ACTIVITY:
The listing below contains a span that opens with the line containing "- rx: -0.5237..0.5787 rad" and closes with the line containing "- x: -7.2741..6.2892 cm". Return that span exactly.

GIVEN DATA:
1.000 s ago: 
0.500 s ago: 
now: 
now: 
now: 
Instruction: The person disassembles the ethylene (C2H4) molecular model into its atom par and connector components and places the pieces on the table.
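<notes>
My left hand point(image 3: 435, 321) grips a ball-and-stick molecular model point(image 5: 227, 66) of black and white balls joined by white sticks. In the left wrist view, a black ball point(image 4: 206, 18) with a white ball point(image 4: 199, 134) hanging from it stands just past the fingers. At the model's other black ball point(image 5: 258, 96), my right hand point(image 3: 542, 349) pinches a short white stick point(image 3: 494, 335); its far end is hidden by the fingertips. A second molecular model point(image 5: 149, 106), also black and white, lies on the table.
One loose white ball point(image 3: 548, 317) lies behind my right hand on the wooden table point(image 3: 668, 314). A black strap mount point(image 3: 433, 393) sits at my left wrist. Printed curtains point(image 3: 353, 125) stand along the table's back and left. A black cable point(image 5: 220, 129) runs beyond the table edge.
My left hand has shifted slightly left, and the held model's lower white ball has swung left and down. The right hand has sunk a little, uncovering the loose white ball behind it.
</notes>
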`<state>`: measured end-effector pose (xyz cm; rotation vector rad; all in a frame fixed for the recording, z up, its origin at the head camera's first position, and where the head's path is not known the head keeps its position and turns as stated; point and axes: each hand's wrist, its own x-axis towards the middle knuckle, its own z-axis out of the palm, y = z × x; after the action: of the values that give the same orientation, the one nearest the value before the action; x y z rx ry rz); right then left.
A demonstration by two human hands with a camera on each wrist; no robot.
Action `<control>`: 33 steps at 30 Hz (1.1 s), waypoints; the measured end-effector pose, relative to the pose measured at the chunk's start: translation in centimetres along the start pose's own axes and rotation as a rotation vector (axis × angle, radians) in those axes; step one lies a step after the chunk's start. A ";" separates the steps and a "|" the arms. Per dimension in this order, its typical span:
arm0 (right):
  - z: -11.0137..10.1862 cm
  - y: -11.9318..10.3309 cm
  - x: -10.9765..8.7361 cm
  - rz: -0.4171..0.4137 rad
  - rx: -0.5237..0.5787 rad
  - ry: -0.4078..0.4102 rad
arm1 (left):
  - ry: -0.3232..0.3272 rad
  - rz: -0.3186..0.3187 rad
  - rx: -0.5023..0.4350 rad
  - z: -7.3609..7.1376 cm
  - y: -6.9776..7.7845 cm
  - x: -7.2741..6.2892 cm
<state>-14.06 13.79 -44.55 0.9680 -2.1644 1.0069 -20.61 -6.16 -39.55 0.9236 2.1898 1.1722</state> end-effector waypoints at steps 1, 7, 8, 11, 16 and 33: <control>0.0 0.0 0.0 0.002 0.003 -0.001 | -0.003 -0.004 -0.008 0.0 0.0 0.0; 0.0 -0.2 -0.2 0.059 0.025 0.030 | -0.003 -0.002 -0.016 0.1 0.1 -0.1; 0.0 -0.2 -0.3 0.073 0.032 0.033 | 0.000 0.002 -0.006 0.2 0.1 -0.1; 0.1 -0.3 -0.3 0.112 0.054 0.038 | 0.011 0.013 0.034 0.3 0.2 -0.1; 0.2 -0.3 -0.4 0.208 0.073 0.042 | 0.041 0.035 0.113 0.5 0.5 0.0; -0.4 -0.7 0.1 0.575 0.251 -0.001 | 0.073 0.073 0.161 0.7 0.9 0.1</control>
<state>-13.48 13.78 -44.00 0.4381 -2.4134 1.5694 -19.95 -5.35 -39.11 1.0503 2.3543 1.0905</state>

SOLUTION TO THIS TASK:
  - rx: -0.5237..0.5787 rad
  - ry: -0.4078..0.4102 rad
arm1 (left):
  - ry: -0.3232..0.3272 rad
  - rz: -0.3186..0.3187 rad
  - rx: -0.5023..0.4350 rad
  - z: -7.3609..7.1376 cm
  - y: -6.9776..7.7845 cm
  - x: -7.2741..6.2892 cm

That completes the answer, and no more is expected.